**PROBLEM STATEMENT**
The data below is to be transcribed word for word; pictures are to be excluded.

----- DATA EXCERPT

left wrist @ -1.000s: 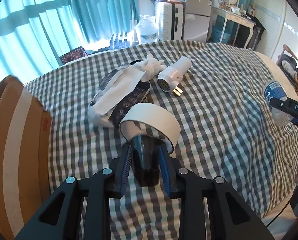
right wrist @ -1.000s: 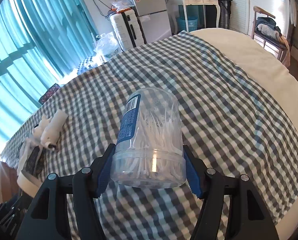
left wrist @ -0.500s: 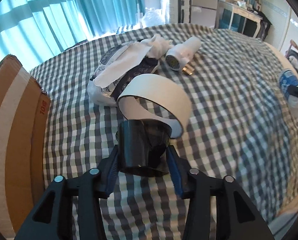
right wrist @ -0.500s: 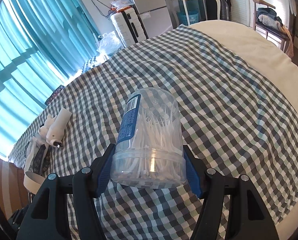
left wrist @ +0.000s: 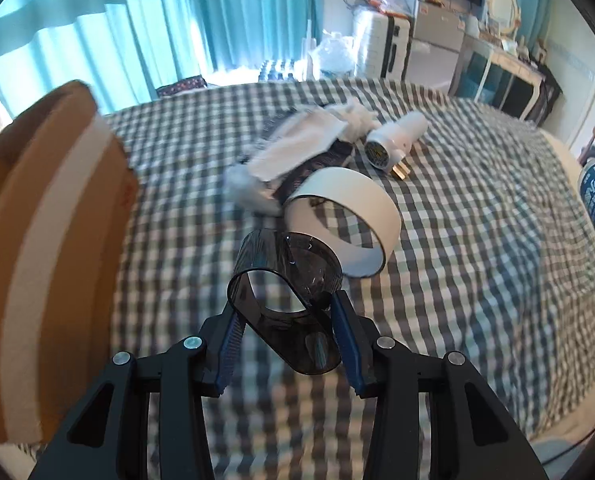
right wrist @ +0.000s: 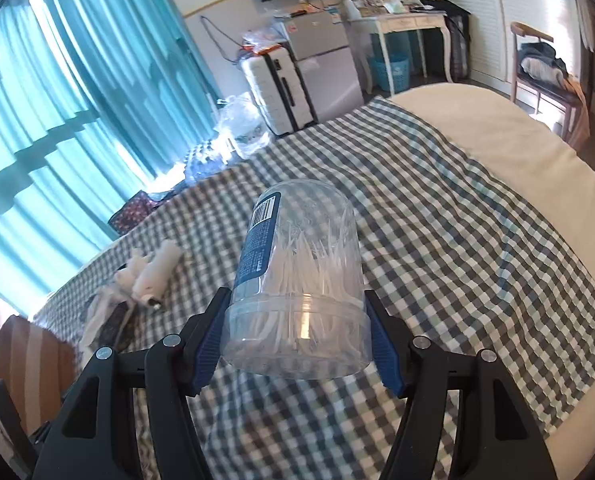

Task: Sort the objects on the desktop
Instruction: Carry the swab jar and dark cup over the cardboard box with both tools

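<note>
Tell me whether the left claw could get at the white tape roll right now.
Probably not yet. The left claw is shut on a dark translucent cup, which fills its jaws. The white tape roll lies just beyond on the checked cloth with nothing else between, so setting the cup down first should free it.

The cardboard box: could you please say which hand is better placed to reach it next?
Probably left: the left gripper, jaws just closing around the dark cup, is beside the cardboard box; the right gripper, holding the jar, looks farther.
</note>
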Available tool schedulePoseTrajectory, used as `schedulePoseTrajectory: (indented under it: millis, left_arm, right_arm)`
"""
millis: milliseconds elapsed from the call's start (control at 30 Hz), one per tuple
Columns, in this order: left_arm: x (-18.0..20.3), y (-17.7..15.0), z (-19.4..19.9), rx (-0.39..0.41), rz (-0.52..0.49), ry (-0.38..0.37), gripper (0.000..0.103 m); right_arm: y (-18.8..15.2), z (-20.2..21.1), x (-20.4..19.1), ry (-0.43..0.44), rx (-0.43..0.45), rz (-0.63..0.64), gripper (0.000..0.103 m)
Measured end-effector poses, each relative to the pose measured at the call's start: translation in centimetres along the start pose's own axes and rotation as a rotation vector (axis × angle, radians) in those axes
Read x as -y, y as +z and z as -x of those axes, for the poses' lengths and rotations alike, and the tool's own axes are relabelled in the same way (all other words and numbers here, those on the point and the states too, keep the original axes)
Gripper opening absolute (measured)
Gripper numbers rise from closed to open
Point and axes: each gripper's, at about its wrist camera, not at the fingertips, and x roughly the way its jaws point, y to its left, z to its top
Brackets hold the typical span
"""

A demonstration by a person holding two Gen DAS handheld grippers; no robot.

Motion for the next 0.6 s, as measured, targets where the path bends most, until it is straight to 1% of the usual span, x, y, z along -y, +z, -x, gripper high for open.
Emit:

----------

**EXERCISE RESPONSE**
left wrist @ -1.000s: 
right wrist @ -1.000s: 
left wrist @ -0.500s: 
right wrist @ -0.500s: 
left wrist @ +0.000s: 
right wrist @ +0.000s: 

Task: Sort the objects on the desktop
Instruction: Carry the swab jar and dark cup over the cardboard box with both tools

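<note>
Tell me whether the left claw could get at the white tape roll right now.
Probably not yet. The left claw is shut on a dark translucent cup, which fills its jaws. The white tape roll lies just beyond on the checked cloth with nothing else between, so setting the cup down first should free it.

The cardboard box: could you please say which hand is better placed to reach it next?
Probably left: the left gripper, jaws just closing around the dark cup, is beside the cardboard box; the right gripper, holding the jar, looks farther.
</note>
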Available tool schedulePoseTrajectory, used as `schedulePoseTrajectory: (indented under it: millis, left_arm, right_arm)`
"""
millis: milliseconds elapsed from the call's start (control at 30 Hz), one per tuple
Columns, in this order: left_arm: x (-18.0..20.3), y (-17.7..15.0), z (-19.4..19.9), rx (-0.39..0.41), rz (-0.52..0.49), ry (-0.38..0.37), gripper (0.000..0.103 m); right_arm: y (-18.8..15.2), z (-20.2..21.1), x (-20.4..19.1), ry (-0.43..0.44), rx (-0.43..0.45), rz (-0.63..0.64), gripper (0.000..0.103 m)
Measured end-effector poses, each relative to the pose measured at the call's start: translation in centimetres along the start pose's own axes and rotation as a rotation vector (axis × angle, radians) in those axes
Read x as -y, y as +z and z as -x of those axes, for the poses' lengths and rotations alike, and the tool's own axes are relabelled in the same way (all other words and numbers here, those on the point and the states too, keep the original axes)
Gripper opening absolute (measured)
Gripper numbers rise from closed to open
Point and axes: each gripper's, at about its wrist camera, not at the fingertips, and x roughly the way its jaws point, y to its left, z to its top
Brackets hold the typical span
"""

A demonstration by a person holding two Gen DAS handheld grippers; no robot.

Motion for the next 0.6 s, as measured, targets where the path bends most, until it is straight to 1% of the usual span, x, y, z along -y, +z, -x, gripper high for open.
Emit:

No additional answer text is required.